How can I make nonfiction more a part of the daily reading we do (and build connections with nonfiction authors)?  Franki shared the ways she is thinking about nonfiction.  She shared series, authors, and new titles:  Nonfiction in Grades 3-6.   I love learning digitally because while Franki was sharing books, I was requesting books.  I was also able to begin to see if I was following nonfiction children's authors.  Of course, I asked those I follow on Twitter if they had other nonfiction authors on Twitter and my list grew quickly.  (Thanks, @colbysharp, @LaurieThompson, @mstewartscience, @loveofxena, @cppotter, @utaliniz!)

How can I collect and efficiently share information about the students I support with classroom teachers?  Evernote or Google?  Google or Evernote?  Evernote AND Google?  This has been my summer dilemma.  For this reason, I was happy to attend sessions by Scott Sibberson about Google Forms and Google Classroom.  I was intrigued by the possibilities of Google Classroom.  It allows teachers to create classes and then easily share announcements and assignments.  I see it as an easier way to share forms or templates with primary learners as it seems to contain less steps in sharing and finding these documents.  Of course, I also began to think it could be used to share documents with teachers.  If I put teachers into a group, I think I could share information about student learning with individuals and announcements with groups.  Hmmm.  

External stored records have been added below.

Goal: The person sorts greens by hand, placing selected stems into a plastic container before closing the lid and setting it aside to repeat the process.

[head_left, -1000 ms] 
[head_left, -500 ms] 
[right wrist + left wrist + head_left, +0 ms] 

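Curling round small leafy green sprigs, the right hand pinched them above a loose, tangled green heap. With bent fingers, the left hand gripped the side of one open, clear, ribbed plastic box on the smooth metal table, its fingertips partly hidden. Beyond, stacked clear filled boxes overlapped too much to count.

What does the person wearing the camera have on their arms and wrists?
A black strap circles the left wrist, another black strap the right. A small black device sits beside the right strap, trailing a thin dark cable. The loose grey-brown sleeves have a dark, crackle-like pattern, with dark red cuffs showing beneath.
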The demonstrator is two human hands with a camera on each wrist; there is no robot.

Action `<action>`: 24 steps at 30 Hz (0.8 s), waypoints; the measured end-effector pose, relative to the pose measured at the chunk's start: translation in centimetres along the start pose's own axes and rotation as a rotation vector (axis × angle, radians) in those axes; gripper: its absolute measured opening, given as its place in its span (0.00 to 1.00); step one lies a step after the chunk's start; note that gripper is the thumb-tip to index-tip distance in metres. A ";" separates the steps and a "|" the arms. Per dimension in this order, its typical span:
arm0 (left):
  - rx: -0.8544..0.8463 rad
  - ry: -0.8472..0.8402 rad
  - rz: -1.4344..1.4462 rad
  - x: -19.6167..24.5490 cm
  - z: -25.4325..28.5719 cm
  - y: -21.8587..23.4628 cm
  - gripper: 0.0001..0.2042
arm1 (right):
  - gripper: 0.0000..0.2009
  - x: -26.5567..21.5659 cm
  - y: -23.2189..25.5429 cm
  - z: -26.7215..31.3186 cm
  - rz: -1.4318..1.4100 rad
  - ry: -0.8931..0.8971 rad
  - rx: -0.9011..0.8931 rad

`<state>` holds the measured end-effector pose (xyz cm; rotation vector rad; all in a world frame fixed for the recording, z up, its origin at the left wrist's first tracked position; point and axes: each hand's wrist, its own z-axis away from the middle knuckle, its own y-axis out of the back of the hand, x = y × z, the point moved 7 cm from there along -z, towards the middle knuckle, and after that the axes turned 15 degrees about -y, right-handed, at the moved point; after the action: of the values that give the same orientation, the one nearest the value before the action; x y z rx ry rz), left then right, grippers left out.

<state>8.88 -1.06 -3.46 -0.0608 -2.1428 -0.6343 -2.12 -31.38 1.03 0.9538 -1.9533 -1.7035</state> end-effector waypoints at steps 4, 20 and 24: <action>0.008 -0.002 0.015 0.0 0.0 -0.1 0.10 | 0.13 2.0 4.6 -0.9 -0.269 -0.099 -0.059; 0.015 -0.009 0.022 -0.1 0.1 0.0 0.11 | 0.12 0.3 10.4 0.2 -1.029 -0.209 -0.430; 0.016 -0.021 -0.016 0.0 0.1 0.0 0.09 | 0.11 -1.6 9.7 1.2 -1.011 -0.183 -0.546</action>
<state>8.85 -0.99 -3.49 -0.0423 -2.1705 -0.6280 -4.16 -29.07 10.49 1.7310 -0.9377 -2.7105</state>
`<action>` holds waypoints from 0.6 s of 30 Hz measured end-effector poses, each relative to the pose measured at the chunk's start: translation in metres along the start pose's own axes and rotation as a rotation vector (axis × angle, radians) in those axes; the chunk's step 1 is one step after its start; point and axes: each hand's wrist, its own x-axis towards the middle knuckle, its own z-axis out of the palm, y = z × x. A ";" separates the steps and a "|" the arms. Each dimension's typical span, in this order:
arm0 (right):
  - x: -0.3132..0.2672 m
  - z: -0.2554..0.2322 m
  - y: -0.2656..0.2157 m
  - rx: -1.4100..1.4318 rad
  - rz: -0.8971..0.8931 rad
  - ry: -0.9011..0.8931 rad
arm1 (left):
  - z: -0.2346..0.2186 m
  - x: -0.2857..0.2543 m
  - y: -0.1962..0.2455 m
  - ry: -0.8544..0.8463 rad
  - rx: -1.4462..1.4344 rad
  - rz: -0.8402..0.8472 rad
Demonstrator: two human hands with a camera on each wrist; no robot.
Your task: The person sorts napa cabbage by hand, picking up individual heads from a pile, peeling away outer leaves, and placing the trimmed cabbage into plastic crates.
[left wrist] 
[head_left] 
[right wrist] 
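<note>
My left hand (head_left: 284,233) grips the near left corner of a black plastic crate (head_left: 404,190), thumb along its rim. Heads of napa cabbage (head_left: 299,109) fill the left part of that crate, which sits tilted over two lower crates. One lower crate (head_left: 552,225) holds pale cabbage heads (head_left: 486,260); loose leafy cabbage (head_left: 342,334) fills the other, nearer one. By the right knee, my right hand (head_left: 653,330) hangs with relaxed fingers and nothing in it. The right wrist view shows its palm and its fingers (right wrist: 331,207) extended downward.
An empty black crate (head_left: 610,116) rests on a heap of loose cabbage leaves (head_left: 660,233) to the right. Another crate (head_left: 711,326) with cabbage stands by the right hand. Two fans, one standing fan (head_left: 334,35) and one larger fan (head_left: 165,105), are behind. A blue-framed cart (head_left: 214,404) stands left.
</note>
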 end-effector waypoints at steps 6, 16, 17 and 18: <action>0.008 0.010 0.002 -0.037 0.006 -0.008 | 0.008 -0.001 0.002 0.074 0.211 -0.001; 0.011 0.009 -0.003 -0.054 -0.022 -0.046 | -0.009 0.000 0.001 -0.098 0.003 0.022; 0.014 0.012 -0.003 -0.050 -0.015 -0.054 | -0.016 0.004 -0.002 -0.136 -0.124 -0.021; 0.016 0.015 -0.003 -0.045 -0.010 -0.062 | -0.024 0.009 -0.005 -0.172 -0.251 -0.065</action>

Can Nearpod work for small group reading instruction on occasion?  I went to a session led by Mark Pohlman and Kelly Riley.  They were sharing EduCreations (which I love) and Nearpod (which I know little about).  Nearpod allows teachers to create lessons and then walk students through together.  You can insert video, slideshows, documents, webpages, and so much more.  What I liked was the ability to capture student response in drawing, polls, and other forms.  The app then collects the data and organizes it.   

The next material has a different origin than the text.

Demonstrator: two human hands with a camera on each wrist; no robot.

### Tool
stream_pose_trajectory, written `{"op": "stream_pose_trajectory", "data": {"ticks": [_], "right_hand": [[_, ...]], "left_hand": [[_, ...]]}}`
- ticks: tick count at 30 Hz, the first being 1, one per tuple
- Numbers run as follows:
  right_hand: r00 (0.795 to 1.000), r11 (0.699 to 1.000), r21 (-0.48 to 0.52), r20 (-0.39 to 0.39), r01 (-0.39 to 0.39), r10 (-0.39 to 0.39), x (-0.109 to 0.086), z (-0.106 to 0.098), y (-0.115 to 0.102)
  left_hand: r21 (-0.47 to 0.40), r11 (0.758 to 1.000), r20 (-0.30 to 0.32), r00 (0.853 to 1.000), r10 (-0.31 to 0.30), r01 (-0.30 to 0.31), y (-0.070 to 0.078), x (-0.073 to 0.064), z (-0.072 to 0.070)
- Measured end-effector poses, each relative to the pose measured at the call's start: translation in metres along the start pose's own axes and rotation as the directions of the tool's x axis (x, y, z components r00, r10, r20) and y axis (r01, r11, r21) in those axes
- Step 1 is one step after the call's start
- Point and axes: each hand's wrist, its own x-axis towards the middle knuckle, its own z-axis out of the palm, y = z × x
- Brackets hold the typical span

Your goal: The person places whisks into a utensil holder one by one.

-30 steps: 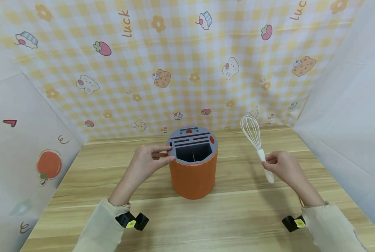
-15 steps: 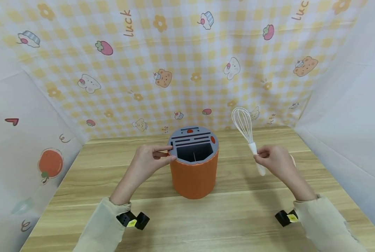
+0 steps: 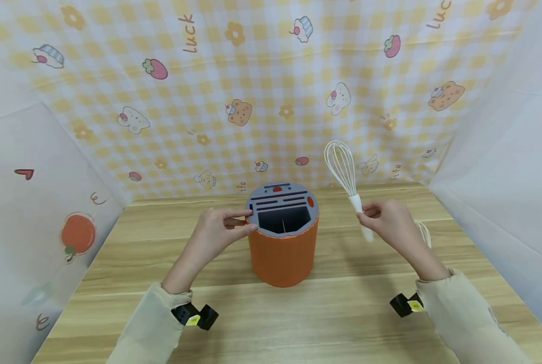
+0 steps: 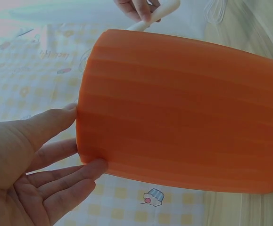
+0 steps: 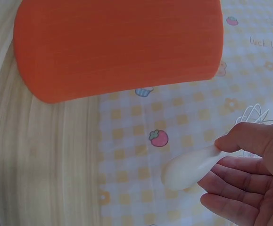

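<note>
An orange utensil holder [image 3: 283, 258] with a grey slotted top [image 3: 280, 202] stands upright on the table. My left hand [image 3: 221, 227] touches its left rim, with thumb and index fingertip at the grey top. In the left wrist view, the fingers of my left hand [image 4: 46, 165] lie fairly straight against the holder's edge. My right hand [image 3: 387, 220] pinches the white handle of a whisk [image 3: 341, 164], held in the air right of the holder with its wire end up and leaning left. In the right wrist view the white handle [image 5: 190, 169] sticks out beyond the thumb.
Thin white wire loops [image 3: 423, 232] lie on the wooden table [image 3: 289, 323] behind my right wrist, partly hidden. A checked yellow cloth [image 3: 180, 111] hangs behind the table. White sheets [image 3: 512, 151] close off both sides.
My right hand has moved left and farther back with the whisk, closer to the utensil holder. Wire loops have come into sight behind it. My left hand stays on the rim.
</note>
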Motion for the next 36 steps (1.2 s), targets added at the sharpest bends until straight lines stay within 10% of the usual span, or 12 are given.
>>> {"op": "stream_pose_trajectory", "data": {"ticks": [36], "right_hand": [[0.982,0.982,0.082,-0.104,0.168,-0.16,0.027,-0.009,-0.053]], "left_hand": [[-0.006,1.0,-0.004,1.0,-0.004,0.004,0.001,0.001,0.0]]}}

How do we build connections for students?  At ILE I was able to meet and have conversations with many people I collaborate with digitally in social media spaces and across blogs.  When I think about the power of the connections from Twitter, blogging, and attending conferences like ILE, I have to think about how important it is for me to do these same things for my students.  For this reason, I create a learning hub, a class Twitter account, and set up student blogs.  How do I continue to build these connections for students in our classroom community, in our school community, locally, and globally?  

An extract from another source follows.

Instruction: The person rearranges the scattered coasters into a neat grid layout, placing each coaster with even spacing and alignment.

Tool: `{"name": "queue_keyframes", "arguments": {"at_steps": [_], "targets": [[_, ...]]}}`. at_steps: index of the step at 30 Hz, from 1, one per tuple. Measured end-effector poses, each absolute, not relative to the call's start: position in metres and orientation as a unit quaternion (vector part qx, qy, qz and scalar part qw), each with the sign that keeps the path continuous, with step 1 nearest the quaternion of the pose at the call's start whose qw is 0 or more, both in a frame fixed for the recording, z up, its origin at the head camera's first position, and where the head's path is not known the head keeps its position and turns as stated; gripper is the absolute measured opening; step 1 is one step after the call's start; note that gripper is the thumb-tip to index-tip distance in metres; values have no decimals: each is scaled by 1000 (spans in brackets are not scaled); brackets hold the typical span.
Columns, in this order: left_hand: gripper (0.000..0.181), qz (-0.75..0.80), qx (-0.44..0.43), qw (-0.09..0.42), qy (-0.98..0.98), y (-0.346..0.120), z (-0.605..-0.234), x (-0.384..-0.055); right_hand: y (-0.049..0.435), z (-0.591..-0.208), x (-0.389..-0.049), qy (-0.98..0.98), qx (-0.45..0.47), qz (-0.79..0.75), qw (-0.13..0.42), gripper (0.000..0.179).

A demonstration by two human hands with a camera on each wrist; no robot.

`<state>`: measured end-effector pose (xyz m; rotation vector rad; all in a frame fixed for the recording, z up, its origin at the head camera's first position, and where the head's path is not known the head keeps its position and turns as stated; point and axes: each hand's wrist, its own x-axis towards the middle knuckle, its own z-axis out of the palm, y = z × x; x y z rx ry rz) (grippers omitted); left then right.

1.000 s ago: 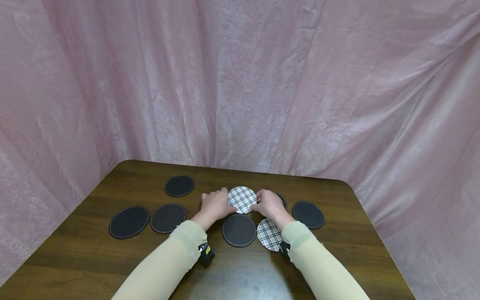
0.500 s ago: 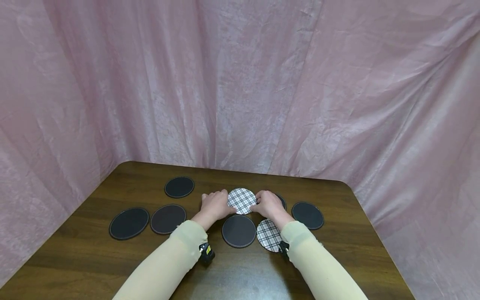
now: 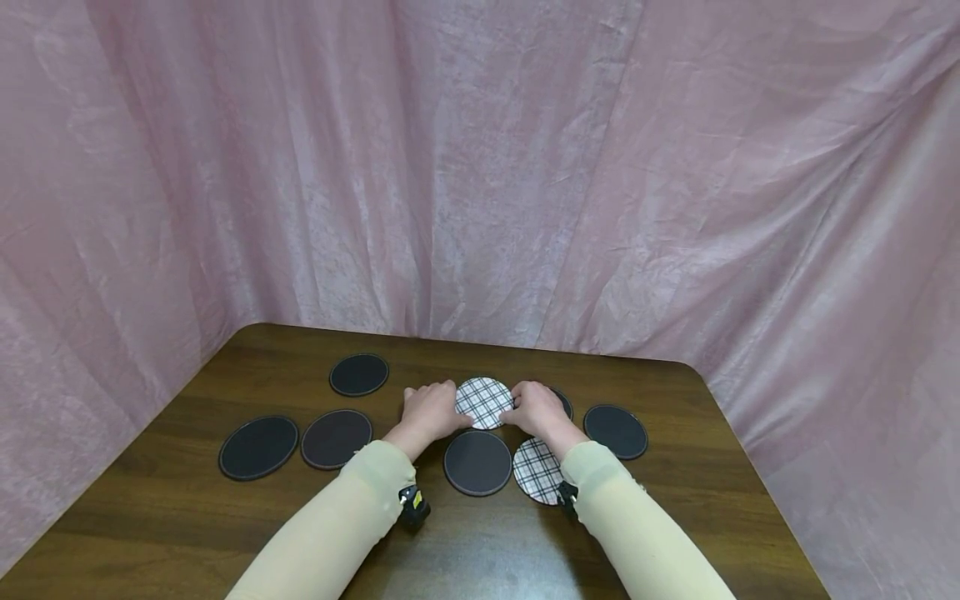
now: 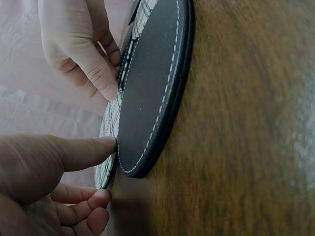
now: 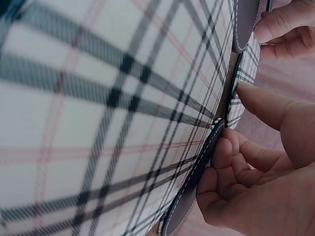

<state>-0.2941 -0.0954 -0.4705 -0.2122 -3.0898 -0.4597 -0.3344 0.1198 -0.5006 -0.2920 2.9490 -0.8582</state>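
In the head view a round plaid coaster (image 3: 484, 402) lies flat between my two hands. My left hand (image 3: 431, 414) grips its left edge, thumb near the front and fingertips at the rim. On the opposite edge my right hand (image 3: 542, 410) holds it with thumb and curled fingers, as the right wrist view shows. Just in front lies a dark brown coaster (image 3: 478, 462) with pale stitching, close to the left thumb in the left wrist view. A second plaid coaster (image 3: 536, 471) sits partly under the right wrist. My right hand partly hides a dark coaster (image 3: 566, 403).
Another dark coaster (image 3: 616, 431) lies at the right. Towards the left are a black coaster (image 3: 258, 447), a brown one (image 3: 337, 439) and a black one (image 3: 359, 374) farther back. All rest on a brown wooden table (image 3: 150, 508), with a pink curtain (image 3: 480, 167) behind.
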Motion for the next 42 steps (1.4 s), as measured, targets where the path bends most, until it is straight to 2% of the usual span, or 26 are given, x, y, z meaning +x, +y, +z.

Why isn't more PD like an #edcamp?  There's something about the choice in an #edcamp that I love.  There's something about the collaborative conversation in a true #edcamp style session.  There's something about the diverse experience of participants.  Everyone possesses a different kind of knowledge about a topic, and bringing all of this together into one room always results in smart questions, new thinking, and next steps.   A huge shout out to Craig Vroom, Jacki Prati, and Lori Ludwig (and others involved) in making this day happen.  I'm thankful so many teachers from our building were there to share in the conversations --- you rock!  It's going to be a great year!